Case — LIS (demo para edital da Libbs: Assistente de Triagem de Tickets SAC com IA)
Tipo: AutoU (demo para edital da Libbs — indústria farmacêutica; edital ainda em andamento, a Libbs não é cliente da AutoU)
Papel: Desenvolvedor Full Stack — projeto solo (demo/MVP feito sozinho)
Status: Demo no ar (aguardando resultado do edital)
Stack: Python, FastAPI, Poetry, React 19, TypeScript, Vite, TanStack Query, Zustand, Recharts, PostgreSQL, Gemini (google-genai) com fallback por regras, Docker Compose, deploy Oracle Cloud VPS
Nota de confidencialidade: demo construída pela AutoU para concorrer a edital — validar o que pode ser público antes de expor nome/detalhes. Não apresentar como projeto contratado ou cliente da AutoU enquanto o edital não for decidido.
Contexto e problema
O SAC da farmacêutica recebe solicitações heterogêneas (dúvidas de medicamento, farmacovigilância, reclamações) que precisam ser triadas manualmente antes de chegar ao atendente certo — com risco regulatório quando um relato de evento adverso demora a ser classificado. A AutoU decidiu concorrer ao edital da Libbs para esse problema, e a demo LIS foi construída como proposta técnica funcional — o edital segue em andamento.
Solução
Portal LIS com duas superfícies na mesma aplicação:
- Chat público (domínio próprio, ex.
chat.dominio.com): usuário final conversa com a assistente LIS, que triage a solicitação com IA e abre o ticket classificado; casos que exigem humano fazem transbordo para atendimento - Portal interno (login protegido): fila de "Conversas e atendimentos", visão de tickets com timeline, dashboards (Recharts)

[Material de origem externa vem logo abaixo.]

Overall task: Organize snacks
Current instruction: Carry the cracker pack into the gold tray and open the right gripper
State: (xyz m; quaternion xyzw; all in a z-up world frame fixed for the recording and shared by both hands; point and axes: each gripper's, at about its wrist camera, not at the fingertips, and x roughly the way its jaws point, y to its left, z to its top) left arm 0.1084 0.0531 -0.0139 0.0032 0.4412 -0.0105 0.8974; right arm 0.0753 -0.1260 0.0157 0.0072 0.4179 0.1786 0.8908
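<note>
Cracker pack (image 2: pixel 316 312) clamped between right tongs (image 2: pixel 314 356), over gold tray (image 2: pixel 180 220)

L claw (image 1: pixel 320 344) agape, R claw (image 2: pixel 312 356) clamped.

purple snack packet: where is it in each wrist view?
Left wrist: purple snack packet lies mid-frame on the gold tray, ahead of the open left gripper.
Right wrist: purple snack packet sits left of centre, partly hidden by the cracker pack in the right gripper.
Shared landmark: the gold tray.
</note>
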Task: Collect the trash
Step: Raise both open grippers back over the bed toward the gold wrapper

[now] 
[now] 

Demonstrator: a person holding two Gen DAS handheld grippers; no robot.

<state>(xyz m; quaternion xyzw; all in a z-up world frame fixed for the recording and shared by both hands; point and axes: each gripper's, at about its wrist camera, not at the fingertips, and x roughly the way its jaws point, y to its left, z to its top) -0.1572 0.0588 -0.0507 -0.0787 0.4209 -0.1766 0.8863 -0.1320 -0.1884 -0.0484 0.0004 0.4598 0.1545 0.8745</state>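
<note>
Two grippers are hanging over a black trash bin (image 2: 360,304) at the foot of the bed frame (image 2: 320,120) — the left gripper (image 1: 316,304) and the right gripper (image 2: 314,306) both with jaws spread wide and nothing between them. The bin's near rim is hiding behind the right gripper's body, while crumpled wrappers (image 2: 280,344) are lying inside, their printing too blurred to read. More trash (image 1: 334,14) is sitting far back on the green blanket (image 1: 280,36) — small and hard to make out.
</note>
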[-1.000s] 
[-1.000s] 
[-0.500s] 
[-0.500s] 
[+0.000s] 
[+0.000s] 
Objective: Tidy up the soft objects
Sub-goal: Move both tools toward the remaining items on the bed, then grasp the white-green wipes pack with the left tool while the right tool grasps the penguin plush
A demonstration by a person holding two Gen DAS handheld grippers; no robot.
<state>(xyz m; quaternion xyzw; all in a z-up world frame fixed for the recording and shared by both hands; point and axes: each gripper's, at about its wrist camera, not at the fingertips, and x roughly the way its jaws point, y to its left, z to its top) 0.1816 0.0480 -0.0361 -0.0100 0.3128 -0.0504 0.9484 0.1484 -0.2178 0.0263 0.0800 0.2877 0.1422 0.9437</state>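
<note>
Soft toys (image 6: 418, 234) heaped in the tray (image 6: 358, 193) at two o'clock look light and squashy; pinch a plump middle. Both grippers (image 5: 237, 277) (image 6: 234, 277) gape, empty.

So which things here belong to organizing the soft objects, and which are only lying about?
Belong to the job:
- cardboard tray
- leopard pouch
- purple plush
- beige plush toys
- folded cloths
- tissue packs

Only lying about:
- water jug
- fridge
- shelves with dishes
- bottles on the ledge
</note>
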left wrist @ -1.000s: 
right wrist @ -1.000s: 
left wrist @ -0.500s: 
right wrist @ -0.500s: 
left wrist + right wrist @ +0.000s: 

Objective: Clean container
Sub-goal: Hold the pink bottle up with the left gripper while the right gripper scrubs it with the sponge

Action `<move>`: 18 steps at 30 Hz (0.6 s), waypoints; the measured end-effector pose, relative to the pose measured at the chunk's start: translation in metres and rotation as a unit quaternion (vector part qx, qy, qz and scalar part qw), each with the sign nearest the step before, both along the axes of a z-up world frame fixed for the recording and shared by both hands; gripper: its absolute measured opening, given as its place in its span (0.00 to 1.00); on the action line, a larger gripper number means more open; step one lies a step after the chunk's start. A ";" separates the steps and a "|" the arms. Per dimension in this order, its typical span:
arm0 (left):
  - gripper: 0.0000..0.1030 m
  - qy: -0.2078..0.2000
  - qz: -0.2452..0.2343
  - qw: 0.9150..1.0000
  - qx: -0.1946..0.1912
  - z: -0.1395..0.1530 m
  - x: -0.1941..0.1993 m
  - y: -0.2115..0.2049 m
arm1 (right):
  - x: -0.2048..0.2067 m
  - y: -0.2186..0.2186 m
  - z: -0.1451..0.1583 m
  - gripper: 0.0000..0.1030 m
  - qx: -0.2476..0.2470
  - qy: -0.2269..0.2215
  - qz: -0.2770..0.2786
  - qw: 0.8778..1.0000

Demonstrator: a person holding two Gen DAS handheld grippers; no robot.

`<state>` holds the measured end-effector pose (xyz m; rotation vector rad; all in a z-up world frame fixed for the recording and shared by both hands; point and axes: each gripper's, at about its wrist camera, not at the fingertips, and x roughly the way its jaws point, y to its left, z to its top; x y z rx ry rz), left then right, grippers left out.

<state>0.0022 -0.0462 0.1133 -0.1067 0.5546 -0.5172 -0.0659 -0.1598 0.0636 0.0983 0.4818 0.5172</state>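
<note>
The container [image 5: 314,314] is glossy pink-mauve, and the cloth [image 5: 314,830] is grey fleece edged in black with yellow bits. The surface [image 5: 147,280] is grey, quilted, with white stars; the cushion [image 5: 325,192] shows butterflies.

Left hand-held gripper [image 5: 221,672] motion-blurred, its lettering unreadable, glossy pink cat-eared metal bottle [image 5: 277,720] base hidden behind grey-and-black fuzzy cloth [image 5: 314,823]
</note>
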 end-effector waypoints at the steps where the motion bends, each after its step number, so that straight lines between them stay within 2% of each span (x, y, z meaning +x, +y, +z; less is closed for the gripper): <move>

Arquitetura e decisões técnicas
- Degradação graciosa da IA: sem
GOOGLE_GENAI_API_KEY, a LIS triage por regras locais — o MVP nunca fica fora do ar por indisponibilidade/custo de LLM - Uma aplicação, dois domínios: o mesmo frontend serve portal interno e chat público, roteando pela env
VITE_CHAT_HOSTS— menos infra, mesma API e mesmo banco, transbordo natural entre canais - React 19 + TanStack Query + Zustand: server state e client state separados por ferramenta certa; testes com Vitest + Testing Library
- Deploy sem registry: script PowerShell builda imagens localmente, envia
images.tar+ compose +.envvia SSH e sobe na VPS — pipeline simples e reproduzível para MVP - Arquitetura documentada em diagramas HTML e pareceres técnicos versionados no repo (material de apresentação para o edital)
Desafios e soluções
- Setor regulado (farma): triagem com trilha clara de conversa→ticket e transbordo humano para casos sensíveis
- Fidelidade ao design: telas implementadas a partir de especificações CSS extraídas do Figma (chat e visão de conversas/timeline)
- Custo do MVP: Oracle Cloud Always Free + DuckDNS, com caminho pavimentado para infra definitiva
Resultados e impacto
- Triagem automática de tickets SAC com classificação assistida por IA e fallback determinístico [volume/precisão A CONFIRMAR]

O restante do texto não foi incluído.